Exercise objective: Once more, print the records exactly as given.

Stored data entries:
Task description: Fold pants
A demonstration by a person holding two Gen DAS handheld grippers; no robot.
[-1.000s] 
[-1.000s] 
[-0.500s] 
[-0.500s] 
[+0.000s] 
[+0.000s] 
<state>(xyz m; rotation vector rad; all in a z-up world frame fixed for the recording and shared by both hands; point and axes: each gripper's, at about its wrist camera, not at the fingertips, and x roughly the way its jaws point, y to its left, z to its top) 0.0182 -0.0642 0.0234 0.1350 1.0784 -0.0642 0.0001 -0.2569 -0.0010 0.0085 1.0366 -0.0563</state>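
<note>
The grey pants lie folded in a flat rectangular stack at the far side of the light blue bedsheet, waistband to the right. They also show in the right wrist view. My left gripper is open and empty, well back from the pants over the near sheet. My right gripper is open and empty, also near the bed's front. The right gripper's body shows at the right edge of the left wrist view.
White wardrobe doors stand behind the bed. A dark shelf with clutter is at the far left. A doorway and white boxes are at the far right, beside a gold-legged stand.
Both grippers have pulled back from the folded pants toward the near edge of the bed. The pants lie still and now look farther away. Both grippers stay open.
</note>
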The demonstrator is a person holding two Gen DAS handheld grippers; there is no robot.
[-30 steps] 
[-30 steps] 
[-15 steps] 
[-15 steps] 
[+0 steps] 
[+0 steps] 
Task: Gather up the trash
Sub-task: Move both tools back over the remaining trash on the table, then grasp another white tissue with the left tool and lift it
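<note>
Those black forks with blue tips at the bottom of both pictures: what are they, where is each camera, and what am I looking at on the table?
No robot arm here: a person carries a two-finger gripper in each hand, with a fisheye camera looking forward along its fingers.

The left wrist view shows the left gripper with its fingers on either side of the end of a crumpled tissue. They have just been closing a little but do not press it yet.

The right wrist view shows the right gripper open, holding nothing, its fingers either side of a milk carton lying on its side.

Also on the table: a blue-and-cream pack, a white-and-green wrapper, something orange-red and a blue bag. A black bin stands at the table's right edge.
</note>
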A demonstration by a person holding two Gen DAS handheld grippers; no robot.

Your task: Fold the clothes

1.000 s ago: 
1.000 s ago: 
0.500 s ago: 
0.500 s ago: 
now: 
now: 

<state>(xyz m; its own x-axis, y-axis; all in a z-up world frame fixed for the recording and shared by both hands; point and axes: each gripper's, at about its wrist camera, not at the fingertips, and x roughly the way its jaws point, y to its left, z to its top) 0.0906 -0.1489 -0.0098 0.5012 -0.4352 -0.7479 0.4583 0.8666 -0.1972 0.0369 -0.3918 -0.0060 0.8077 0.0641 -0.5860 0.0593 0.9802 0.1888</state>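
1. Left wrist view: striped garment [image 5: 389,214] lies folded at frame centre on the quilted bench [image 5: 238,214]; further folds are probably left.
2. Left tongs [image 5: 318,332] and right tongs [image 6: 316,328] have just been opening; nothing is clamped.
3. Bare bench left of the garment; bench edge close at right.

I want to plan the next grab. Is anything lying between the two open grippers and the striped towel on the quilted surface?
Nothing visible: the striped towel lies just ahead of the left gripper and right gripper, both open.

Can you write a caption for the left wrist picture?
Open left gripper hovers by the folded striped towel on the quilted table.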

Exercise result:
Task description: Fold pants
A demonstration by a person holding two Gen DAS handheld grippers; no robot.
[-1.000s] 
[-1.000s] 
[-0.500s] 
[-0.500s] 
[+0.000s] 
[+0.000s] 
<state>(xyz m; rotation vector rad; all in a z-up world frame fixed for the recording and shared by both hands; point and axes: each gripper's, at about its wrist camera, not at the fingertips, and x roughly the way its jaws point, y to its left, z to its top) 0.0182 -0.0642 0.0234 0.1350 1.0784 -0.0642 0.0001 -0.2569 -0.0010 0.0085 1.0366 -0.0563</state>
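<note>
The grey pants lie folded in a flat rectangular stack at the far side of the light blue bedsheet, waistband to the right. They also show in the right wrist view. My left gripper is open and empty, well back from the pants over the near sheet. My right gripper is open and empty, also near the bed's front. The right gripper's body shows at the right edge of the left wrist view.
White wardrobe doors stand behind the bed. A dark shelf with clutter is at the far left. A doorway and white boxes are at the far right, beside a gold-legged stand.
Both grippers have pulled back from the folded pants toward the near edge of the bed. The pants lie still and now look farther away. Both grippers stay open.
</note>
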The demonstrator is a person holding two Gen DAS handheld grippers; there is no robot.
[-30 steps] 
[-30 steps] 
[-15 steps] 
[-15 steps] 
[+0 steps] 
[+0 steps] 
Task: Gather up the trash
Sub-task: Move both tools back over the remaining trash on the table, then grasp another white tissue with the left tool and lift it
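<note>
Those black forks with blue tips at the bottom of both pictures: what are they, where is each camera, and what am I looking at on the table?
No robot arm here: a person carries a two-finger gripper in each hand, with a fisheye camera looking forward along its fingers.

The left wrist view shows the left gripper with its fingers on either side of the end of a crumpled tissue. They have just been closing a little but do not press it yet.

The right wrist view shows the right gripper open, holding nothing, its fingers either side of a milk carton lying on its side.

Also on the table: a blue-and-cream pack, a white-and-green wrapper, something orange-red and a blue bag. A black bin stands at the table's right edge.
</note>
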A demonstration by a person holding two Gen DAS handheld grippers; no robot.

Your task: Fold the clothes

1.000 s ago: 
1.000 s ago: 
0.500 s ago: 
0.500 s ago: 
now: 
now: 

<state>(xyz m; its own x-axis, y-axis; all in a z-up world frame fixed for the recording and shared by both hands; point and axes: each gripper's, at about its wrist camera, not at the fingertips, and x roughly the way its jaws point, y to its left, z to its top) 0.0906 -0.1489 -0.0098 0.5012 -0.4352 -0.7479 0.4583 0.8666 -0.1972 0.0369 -0.3918 -0.0060 0.8077 0.0641 -0.5860 0.0593 0.9802 0.1888</state>
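1. Left wrist view: striped garment [image 5: 389,214] lies folded at frame centre on the quilted bench [image 5: 238,214]; further folds are probably left.
2. Left tongs [image 5: 318,332] and right tongs [image 6: 316,328] have just been opening; nothing is clamped.
3. Bare bench left of the garment; bench edge close at right.

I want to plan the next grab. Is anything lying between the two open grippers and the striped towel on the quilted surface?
Nothing visible: the striped towel lies just ahead of the left gripper and right gripper, both open.

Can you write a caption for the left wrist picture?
Open left gripper hovers by the folded striped towel on the quilted table.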

No other output belongs with this exercise.